## PROBLEM STATEMENT
Tell how many lines of the entries below include the string "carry". Respond with the number alone.

## DATA UNDER STUDY
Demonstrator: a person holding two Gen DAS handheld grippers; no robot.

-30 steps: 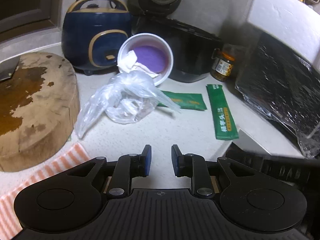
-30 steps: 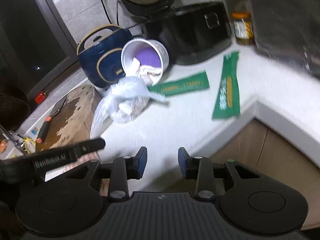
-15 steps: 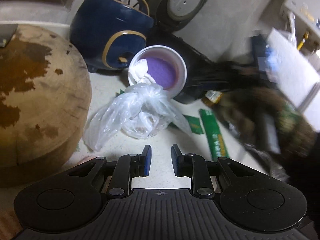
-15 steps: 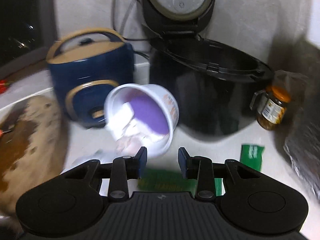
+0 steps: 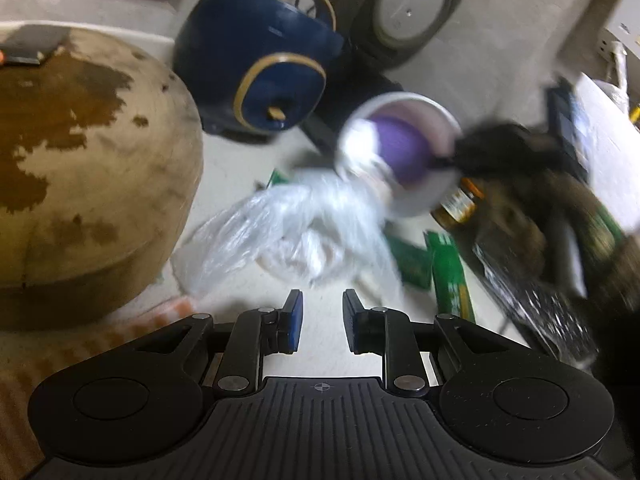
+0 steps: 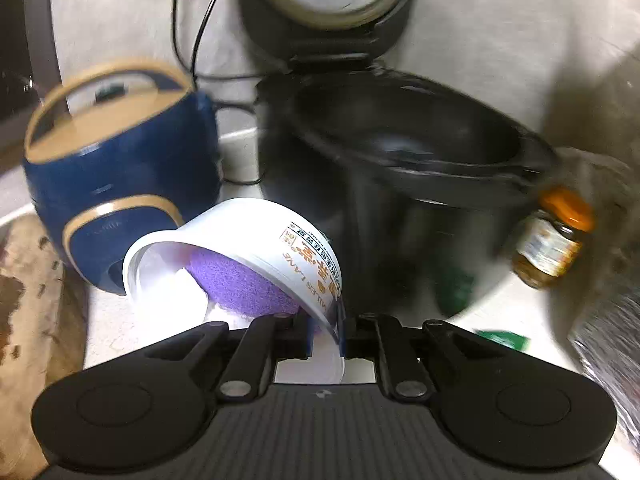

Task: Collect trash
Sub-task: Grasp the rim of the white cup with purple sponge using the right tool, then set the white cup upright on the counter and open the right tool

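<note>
A white paper cup (image 6: 256,236) with a purple inside and crumpled tissue lies tipped toward the left. My right gripper (image 6: 326,332) has its jaws closing, with the pads pinching the cup's rim wall. In the left wrist view the same cup (image 5: 404,152) is blurred, and a dark blurred sleeve (image 5: 520,184) reaches in from the right. A crumpled clear plastic bag (image 5: 304,232) lies just below the cup. Two green wrappers (image 5: 450,272) lie on the counter to its right. My left gripper (image 5: 322,320) hovers open just before the bag, with nothing between its fingers.
A round wooden chopping block (image 5: 80,152) fills the left. A blue rice cooker (image 5: 264,72) and an open black cooker (image 6: 400,168) stand behind the cup. A jar with an orange lid (image 6: 552,240) stands at the right. A striped cloth (image 5: 160,316) lies by the block.
My right gripper swung in to the cup and closed on its rim. The cup has shifted right and blurs with motion. My left gripper moved nearer the bag and rolled.
</note>
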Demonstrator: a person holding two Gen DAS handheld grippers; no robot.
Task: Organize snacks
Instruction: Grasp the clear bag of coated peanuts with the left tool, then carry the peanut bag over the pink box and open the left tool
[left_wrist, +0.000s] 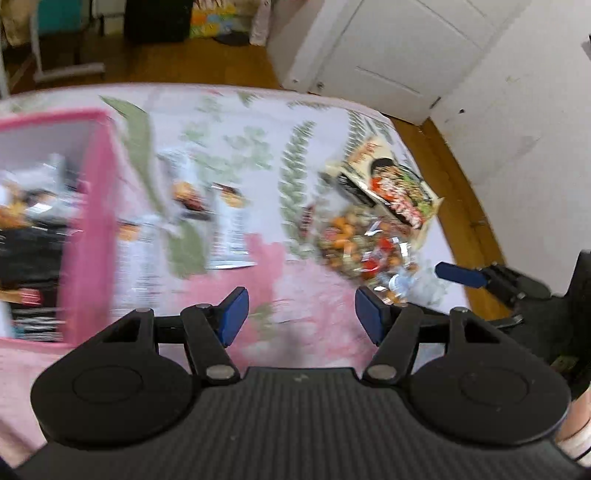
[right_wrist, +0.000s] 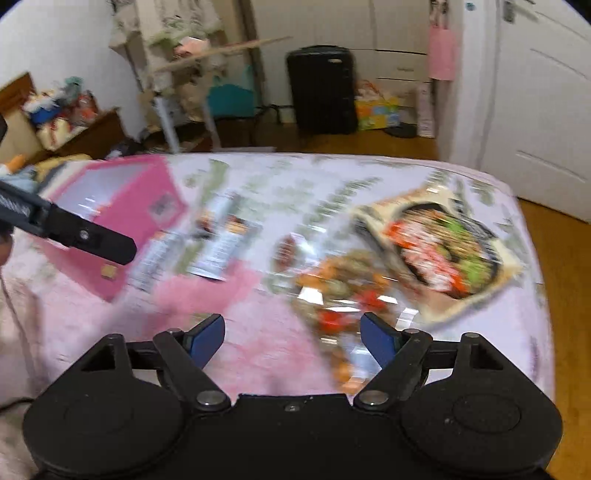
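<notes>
A pink box (left_wrist: 92, 221) stands at the left of the flowered bed cover (left_wrist: 236, 122), with several packets inside it. Beside it lie flat white snack packets (left_wrist: 229, 221). To the right are a clear bag of mixed orange and red snacks (left_wrist: 354, 243) and a large noodle packet (left_wrist: 395, 188). My left gripper (left_wrist: 302, 314) hovers open over bare cover, with nothing between its blue pads. In the right wrist view my right gripper (right_wrist: 291, 339) is open just above the clear bag (right_wrist: 343, 291), not touching it. The noodle packet (right_wrist: 443, 251) and the pink box (right_wrist: 140, 206) show there too, blurred.
The bed's right edge drops to a wooden floor (right_wrist: 554, 258). A white door (right_wrist: 535, 110) and a black suitcase (right_wrist: 321, 88) stand beyond the bed. A cluttered side table (right_wrist: 74, 122) is at the far left. The left gripper's finger (right_wrist: 92, 240) crosses the right view.
</notes>
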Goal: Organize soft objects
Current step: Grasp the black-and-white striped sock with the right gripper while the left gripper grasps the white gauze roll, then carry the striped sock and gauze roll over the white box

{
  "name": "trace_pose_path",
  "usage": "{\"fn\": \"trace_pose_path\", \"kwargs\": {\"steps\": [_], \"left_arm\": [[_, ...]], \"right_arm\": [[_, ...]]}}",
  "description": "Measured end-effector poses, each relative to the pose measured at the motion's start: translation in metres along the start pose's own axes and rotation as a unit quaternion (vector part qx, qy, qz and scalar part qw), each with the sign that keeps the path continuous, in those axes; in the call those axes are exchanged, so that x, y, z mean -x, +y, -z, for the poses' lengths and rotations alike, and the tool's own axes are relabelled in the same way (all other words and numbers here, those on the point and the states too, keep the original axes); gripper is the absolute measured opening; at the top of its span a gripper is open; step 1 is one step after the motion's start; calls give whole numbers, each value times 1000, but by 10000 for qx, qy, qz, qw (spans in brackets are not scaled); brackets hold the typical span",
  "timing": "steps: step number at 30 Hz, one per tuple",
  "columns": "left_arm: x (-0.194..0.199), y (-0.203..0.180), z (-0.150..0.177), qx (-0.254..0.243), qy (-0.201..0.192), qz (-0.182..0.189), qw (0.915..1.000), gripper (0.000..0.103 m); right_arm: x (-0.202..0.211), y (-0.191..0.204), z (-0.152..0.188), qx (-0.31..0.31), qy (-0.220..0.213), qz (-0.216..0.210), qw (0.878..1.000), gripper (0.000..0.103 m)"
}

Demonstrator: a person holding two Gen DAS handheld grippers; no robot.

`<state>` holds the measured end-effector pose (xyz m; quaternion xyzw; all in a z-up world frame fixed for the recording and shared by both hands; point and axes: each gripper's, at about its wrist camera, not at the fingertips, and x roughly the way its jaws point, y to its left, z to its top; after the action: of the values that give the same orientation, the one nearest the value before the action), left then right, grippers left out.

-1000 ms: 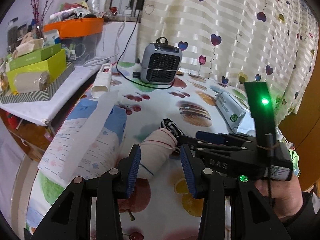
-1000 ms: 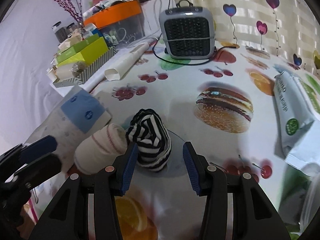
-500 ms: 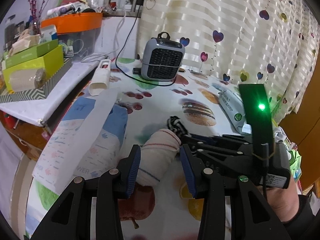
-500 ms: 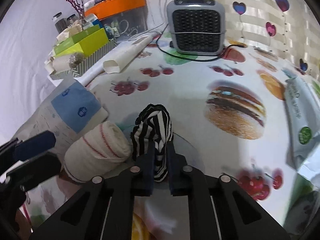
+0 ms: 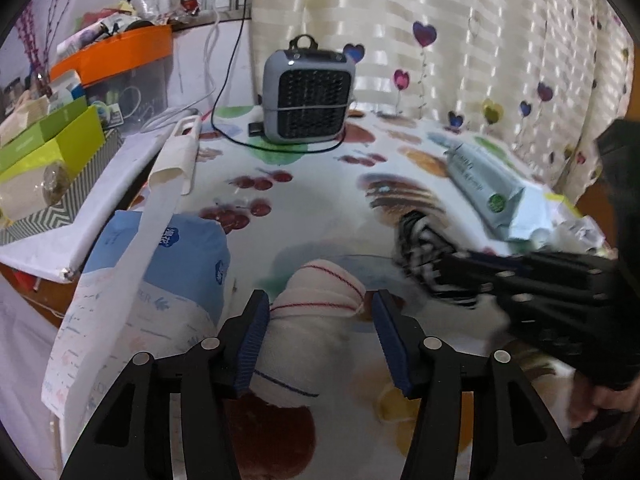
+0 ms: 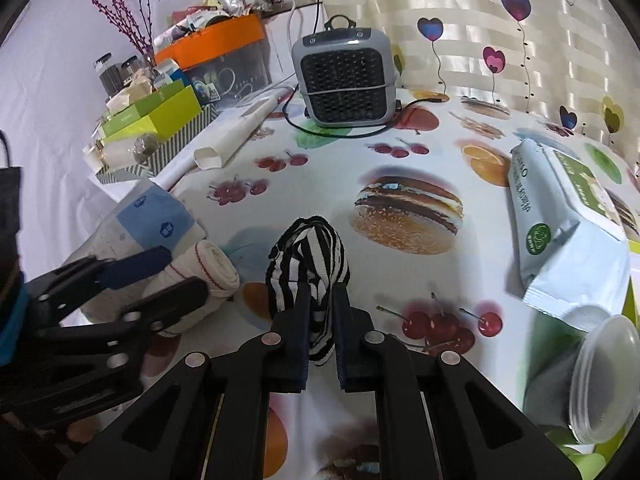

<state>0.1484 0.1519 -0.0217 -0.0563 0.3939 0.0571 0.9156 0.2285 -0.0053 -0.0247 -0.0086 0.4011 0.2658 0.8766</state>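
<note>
A rolled white sock with red and blue stripes [image 5: 316, 312] lies on the fruit-print tablecloth [image 5: 320, 200]. It sits between the fingers of my left gripper [image 5: 318, 300], whose jaws are opening. The right pad stands clear of the roll. In the right wrist view the same white sock [image 6: 204, 268] lies at the left, with the left gripper [image 6: 168, 276] around it. My right gripper [image 6: 320, 296] is shut on a black-and-white striped sock [image 6: 308, 248], which stands up from the pads. The left wrist view shows the striped sock [image 5: 420, 240], blurred, in the right gripper [image 5: 452, 268].
A blue-and-white soft pack [image 5: 160, 264] lies just left of the white sock. A grey heater [image 5: 310, 96] with its cable stands at the back. A wipes pack [image 6: 560, 232] and a clear plastic cup [image 6: 600, 376] are at the right. Boxes [image 5: 48, 160] crowd the left shelf.
The right gripper closed on the striped sock and drew it right, away from the white roll. The left jaws spread wider around the white sock and moved closer over it.
</note>
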Motion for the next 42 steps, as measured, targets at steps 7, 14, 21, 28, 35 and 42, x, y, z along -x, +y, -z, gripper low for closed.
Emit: {"fn": "trace_pose_path", "kwargs": {"steps": [7,14,21,28,35,42], "left_arm": [[-3,-4,3,-98,133,-91,9998,55],[-14,-5,8,105,486,94,9987,55],[-13,-3,8,394,430,195,9981,55],[-17,-3,5,531,388,144,9977,44],[-5,-11,6,485,240,218,9983,44],[25,-27,7,399,-22,392,9984,44]], "right_arm": [[13,-1,1,-7,-100,-13,9999,11],[24,-2,5,-8,-149,-64,9999,11],[31,-7,6,-55,-213,-52,9997,10],[32,-9,8,-70,-217,-96,9997,10],[39,-10,10,-124,-284,-112,9995,10],[59,-7,13,-99,-454,-152,9988,11]]}}
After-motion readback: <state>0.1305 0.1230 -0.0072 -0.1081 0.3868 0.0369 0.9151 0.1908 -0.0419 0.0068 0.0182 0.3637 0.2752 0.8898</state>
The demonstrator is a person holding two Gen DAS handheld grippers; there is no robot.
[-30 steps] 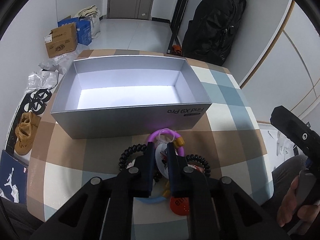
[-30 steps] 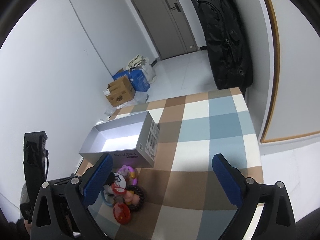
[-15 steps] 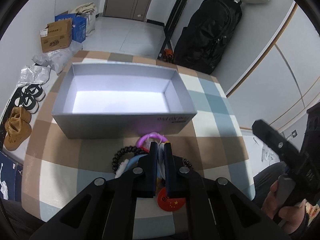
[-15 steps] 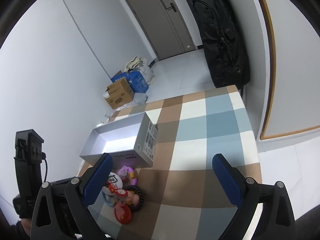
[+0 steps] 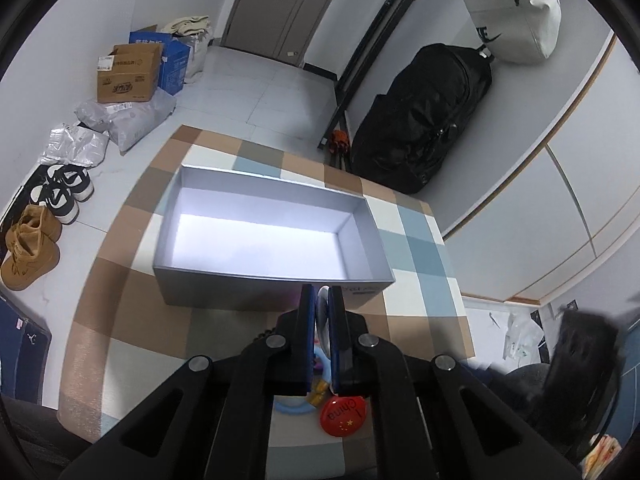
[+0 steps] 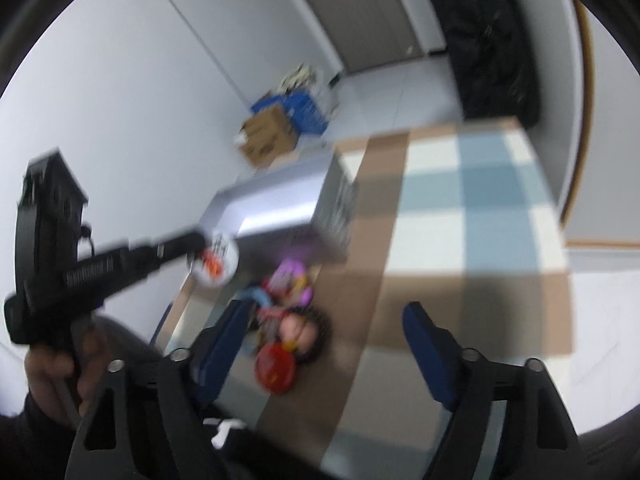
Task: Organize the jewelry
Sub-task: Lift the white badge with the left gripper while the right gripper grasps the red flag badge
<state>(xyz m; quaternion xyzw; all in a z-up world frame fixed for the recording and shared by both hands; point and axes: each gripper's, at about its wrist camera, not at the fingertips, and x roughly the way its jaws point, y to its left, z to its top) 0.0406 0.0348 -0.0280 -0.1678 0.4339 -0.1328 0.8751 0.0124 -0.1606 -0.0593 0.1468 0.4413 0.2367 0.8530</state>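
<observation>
My left gripper [image 5: 322, 292] is shut on a round white badge [image 5: 322, 312] and holds it in the air, just short of the near wall of the open grey box [image 5: 260, 280]. The right wrist view, which is blurred, shows that badge [image 6: 214, 264] lifted beside the box [image 6: 276, 208]. On the table below lie a red badge [image 5: 343, 416], a light blue ring [image 5: 292, 402], a purple ring [image 6: 290, 280] and a black bead bracelet [image 6: 320, 328]. My right gripper [image 6: 332, 320] is open and empty above the pile.
The checked tablecloth [image 5: 120, 320] covers a small table. A black backpack [image 5: 420, 128] stands behind its far edge. Cardboard boxes [image 5: 128, 76], bags and shoes [image 5: 28, 248] lie on the floor to the left.
My left gripper closed on the white badge and lifted it from the pile toward the box. My right gripper swung left and down toward the pile.
</observation>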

## ANSWER SECTION
2